Tuesday 19 March 2013

New volunteers - and some reflection!

Well, the new volunteers have arrived looking fresh and keen! They are a mixed group from England, Uganda, Zimbabwe, India and The Philippines. Oh and The Netherlands if you include Jaap and Janneke who arrived a few weeks ago. They are a nice bunch, and all bring a lot of experience and skills with them.


L-R: Rao, Aisha, Juliet, Joe, Munya, Janneke, Jaap, Helen, Martin,
me (holding a fruit plate - a present from our friend Carl the juice man!), 

John (old vol) and Johnson.
The last couple of weeks have been all about showing them around, giving advice and trying to relay all the information that we were given when we first got here. There's nothing like showing someone else how to do something to make you realise how much you have learned, or how far you have come. The things that felt so unusual and unfamiliar when I arrived have become so normal to me now, almost without me realising. I suddenly see that the confidence I have to yell 'Bakau' or 'Traffic Light' in the middle of the street in order to attract a 77 driver is a new found confidence - and one that has built up imperceptibly over the weeks and months of hailing bush taxis.
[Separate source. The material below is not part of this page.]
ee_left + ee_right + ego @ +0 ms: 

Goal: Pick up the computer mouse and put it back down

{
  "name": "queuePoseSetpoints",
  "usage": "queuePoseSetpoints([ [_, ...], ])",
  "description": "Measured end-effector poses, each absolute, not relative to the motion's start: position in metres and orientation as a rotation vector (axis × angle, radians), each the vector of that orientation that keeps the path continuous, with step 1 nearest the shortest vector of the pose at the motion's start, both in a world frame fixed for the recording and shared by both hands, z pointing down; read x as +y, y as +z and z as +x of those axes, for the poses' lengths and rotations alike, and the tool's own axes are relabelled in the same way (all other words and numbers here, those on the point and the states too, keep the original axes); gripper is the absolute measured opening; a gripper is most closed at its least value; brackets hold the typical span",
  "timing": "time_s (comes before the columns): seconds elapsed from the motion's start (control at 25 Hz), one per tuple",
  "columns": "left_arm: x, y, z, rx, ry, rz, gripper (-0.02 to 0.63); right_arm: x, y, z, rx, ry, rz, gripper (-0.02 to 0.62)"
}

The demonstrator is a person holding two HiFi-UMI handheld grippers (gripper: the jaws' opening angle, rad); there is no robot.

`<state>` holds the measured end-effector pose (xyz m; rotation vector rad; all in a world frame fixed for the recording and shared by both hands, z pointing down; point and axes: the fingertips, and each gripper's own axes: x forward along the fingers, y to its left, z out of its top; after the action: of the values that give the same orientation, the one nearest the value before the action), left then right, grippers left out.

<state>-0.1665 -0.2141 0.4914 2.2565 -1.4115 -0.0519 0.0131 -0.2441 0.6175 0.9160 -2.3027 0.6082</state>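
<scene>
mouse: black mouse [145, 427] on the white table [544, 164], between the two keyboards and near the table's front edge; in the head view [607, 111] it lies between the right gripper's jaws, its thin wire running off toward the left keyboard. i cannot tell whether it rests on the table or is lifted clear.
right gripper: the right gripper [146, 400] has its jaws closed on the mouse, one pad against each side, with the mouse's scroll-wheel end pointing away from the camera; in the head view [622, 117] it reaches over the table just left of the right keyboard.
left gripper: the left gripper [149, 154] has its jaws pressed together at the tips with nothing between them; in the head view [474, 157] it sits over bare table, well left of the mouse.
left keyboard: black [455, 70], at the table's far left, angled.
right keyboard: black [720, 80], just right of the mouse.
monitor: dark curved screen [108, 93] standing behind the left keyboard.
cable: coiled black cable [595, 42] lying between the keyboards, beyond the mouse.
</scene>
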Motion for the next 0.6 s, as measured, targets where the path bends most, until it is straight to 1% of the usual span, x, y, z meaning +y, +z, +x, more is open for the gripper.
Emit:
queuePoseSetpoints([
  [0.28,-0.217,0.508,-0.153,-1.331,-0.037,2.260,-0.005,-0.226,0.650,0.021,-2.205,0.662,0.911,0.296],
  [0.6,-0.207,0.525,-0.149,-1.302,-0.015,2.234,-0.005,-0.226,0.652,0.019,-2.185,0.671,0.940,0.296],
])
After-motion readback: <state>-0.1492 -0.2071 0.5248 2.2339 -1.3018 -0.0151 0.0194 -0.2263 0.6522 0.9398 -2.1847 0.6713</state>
Before you know it I will be hissing at taxi drivers to get them to stop! 

Listening to the language lessons going on as part of ICT takes me back to when we were learning the unfamiliar words, and trying to memorise everything we were taught. Now when I enter the VSO office in the morning I am grilled with 'how are you, how is the morning, did you spend the night in peace' in Wolof or Mandinka as the volunteers practice their greetings, and it makes me realise how much Wolof I use now and how much I have learned since it was me taking those lessons six months ago. 

Watching everyone become familiar with benechin and domoda, rolling fufu in their hands, or drinking wonjo juice takes me back to when we first did all of this stuff. And it was only six months ago, I'm hardly a veteran - and I certainly don't want to sound like I am patronising the new volunteers. It's just that so much seems to have happened in that six months it could almost be six years! 

And yet, at the weekend I realised that because I hadn't actually watched the meat man cut my meat he hadn't cut it up for me, and because I hadn't examined the meat he selected he'd given me mostly bone, and because I cooked the onions in palm oil (in the absence of vegetable oil) my whole dish tasted unlike it should - and I remember that as experienced as I suddenly feel I still have so much to learn about life here in West Africa. Sometimes I feel that I am learning to be an adult all over again, learning how to shop for food, how to cook, and how to use systems that I am still unfamiliar with, as if starting from scratch.

Yesterday I found myself facilitating the Employers Workshop - the first meeting between the new volunteers and their employer/partner organisation. I hadn't expected to even attend, let alone run the session, but there I was. At lunch two of the new volunteers asked me how long it had taken me to prepare for the workshop. I laughed and explained that I'd only learned I was going to it an hour before it started, and that I was making it up as I went along. They were shocked, and said they thought I seemed completely in control and confident - which was nice praise to receive. I can definitely say that it's one of the main things I have learned since I have been here - how to facilitate a workshop for a room full of people without any notice... or perhaps more simply, the art of just winging it!